[![pytest](https://github.com/ClaudioSalvatoreArcidiacono/sklearo/workflows/Tests/badge.svg)](https://github.com/ClaudioSalvatoreArcidiacono/sklearo/actions?query=workflow%3A%22Tests%22)
[![PyPI](https://img.shields.io/pypi/v/sklearo)](#)
[![documentation](https://img.shields.io/badge/docs-mkdocs%20material-blue.svg?style=flat)](https://claudiosalvatorearcidiacono.github.io/sklearo/)
# sklearo
> */sklɛro/*
A versatile Python package featuring scikit-learn like transformers for feature preprocessing, compatible with all kind of DataFrames thanks to narwhals.
## Installation
To install the package, use pip:
```bash
pip install sklearo
```
## Usage
Here's a basic example of how to use the package with the `WOEEncoder`:
```python
import pandas as pd
from sklearo.encoding import WOEEncoder
data = {
"category": ["A", "A", "A", "B", "B", "B", "C", "C", "C"],
"target": [1, 0, 0, 1, 1, 0, 1, 1, 0],
}
df = pd.DataFrame(data)
encoder = WOEEncoder()
encoder.fit(df[["category"]], df["target"])
encoded = encoder.transform(df[["category"]])
print(encoded)
category
0 -0.223144
1 -0.223144
2 -0.223144
3 1.029619
4 1.029619
5 1.029619
6 1.029619
7 1.029619
8 1.029619
```
## Features
- ∫ **Easy Integration**: built on top of [narwhals](https://narwhals-dev.github.io/narwhals/), meaning it can work with any kind of dataframe supported by [narwhals](https://narwhals-dev.github.io/narwhals/extending/) like pandas, polars and much more!
- 🌸 **Scikit-learn Compatibility**: Designed to work with scikit-learn pipelines.

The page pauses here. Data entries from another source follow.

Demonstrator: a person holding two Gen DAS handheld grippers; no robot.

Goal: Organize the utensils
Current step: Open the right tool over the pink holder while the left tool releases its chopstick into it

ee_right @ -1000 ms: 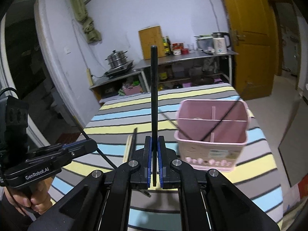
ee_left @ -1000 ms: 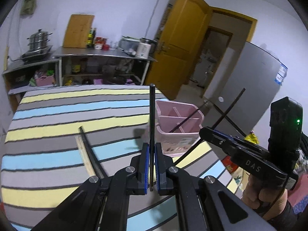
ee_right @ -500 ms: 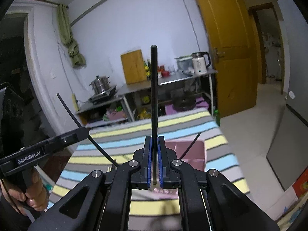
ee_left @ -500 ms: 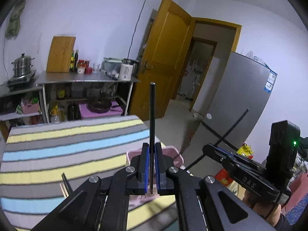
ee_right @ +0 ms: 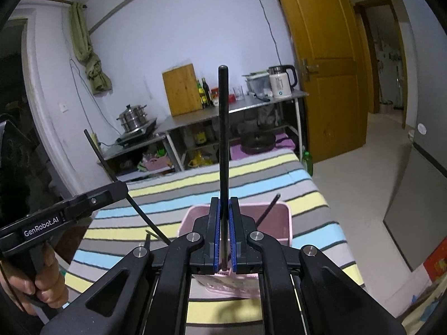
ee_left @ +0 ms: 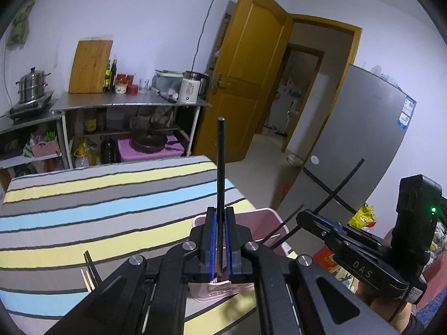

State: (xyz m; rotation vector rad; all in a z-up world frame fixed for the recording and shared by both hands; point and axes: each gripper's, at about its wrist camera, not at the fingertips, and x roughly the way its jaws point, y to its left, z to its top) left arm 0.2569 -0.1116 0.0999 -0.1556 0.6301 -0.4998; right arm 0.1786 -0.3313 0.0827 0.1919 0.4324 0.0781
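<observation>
Lowering each chopstick tip-first into the pink basket (ee_left: 268, 217) looks like the step in hand, and doing it well means bringing each stick over an open compartment, tilting it nearer upright, and letting go only once its lower end is inside the rim. The left gripper (ee_left: 220, 240) is clamped shut on a black chopstick (ee_left: 220, 167), whose long axis runs straight out along the fingers, away from the camera and up over the striped table (ee_left: 83, 195). The right gripper (ee_right: 223, 237) is likewise closed on its own black chopstick (ee_right: 223, 139), pointing the same way. The basket sits just beneath both grippers, near the table's edge, with another stick leaning in it.
</observation>
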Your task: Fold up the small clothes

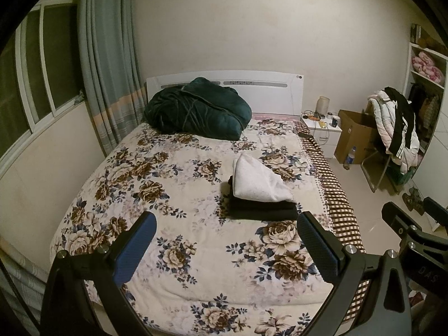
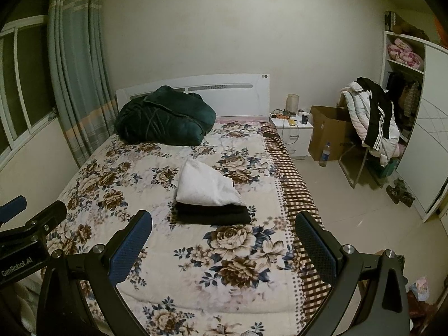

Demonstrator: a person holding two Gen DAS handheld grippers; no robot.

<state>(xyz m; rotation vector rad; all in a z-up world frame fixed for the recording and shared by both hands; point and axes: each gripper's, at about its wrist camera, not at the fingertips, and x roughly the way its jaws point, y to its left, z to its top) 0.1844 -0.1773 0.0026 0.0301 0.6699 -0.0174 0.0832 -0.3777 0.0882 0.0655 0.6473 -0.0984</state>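
Observation:
A folded white garment (image 1: pixel 257 180) (image 2: pixel 205 184) lies on top of a stack of folded black clothes (image 1: pixel 261 208) (image 2: pixel 214 214) on the floral bedspread (image 1: pixel 168 184) (image 2: pixel 140 173), right of the bed's middle. My left gripper (image 1: pixel 226 225) hangs open above the near part of the bed, short of the stack, with nothing between its blue pads. My right gripper (image 2: pixel 224 225) is open too, held at the same height just right of the left one, and holds nothing. Each gripper's body shows at the edge of the other's view.
A dark green quilt (image 1: pixel 196 109) (image 2: pixel 165 117) is bundled at the headboard. A white nightstand (image 1: pixel 322 131) (image 2: pixel 294 131), a cardboard box (image 1: pixel 352 137) (image 2: pixel 327 131) and a chair heaped with clothes (image 1: pixel 394 123) (image 2: pixel 372 120) stand right of the bed. Window and curtain on the left.

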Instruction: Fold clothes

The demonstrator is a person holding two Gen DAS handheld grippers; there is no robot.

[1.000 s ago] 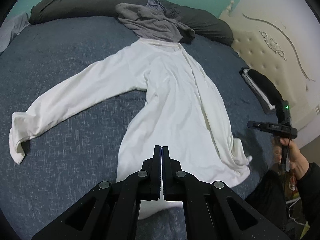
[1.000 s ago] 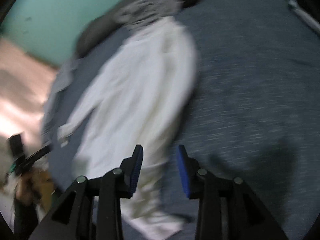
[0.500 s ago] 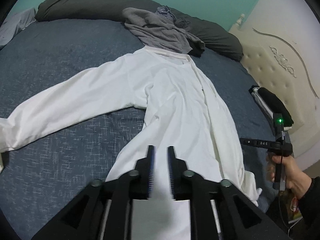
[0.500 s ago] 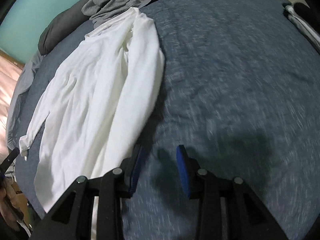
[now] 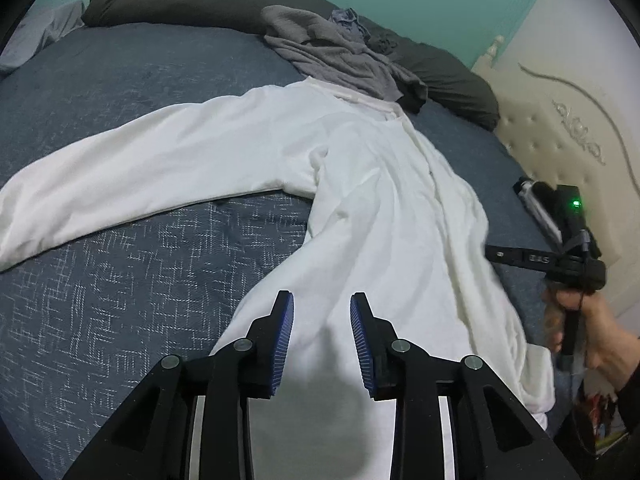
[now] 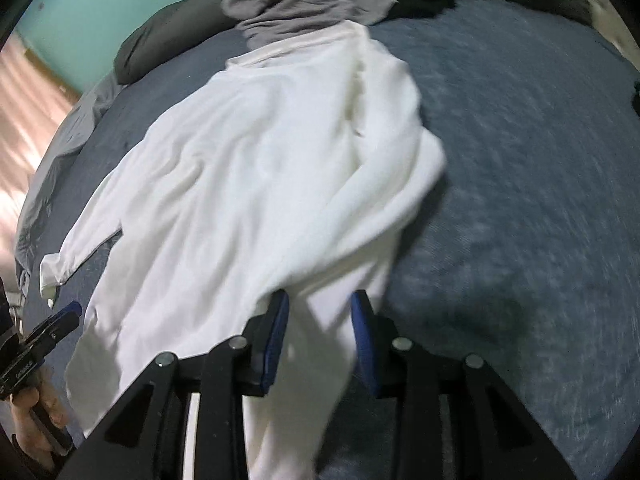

- ✅ tested against pandas and Polars dataframes.
## Contributing
We welcome contributions! Please check the [development guides](development_guide.md) for more details.
## License
This project is licensed under the MIT License. See the [LICENSE](LICENSE) file for details.
## Contact
For any questions or suggestions, please open an issue on GitHub.
## Why `sklearo`?
The name `sklearo` is a combination of `sklearn` and omni (`o`), which means all. This package is designed to work with all kinds of dataframes, hence the name `sklearo`.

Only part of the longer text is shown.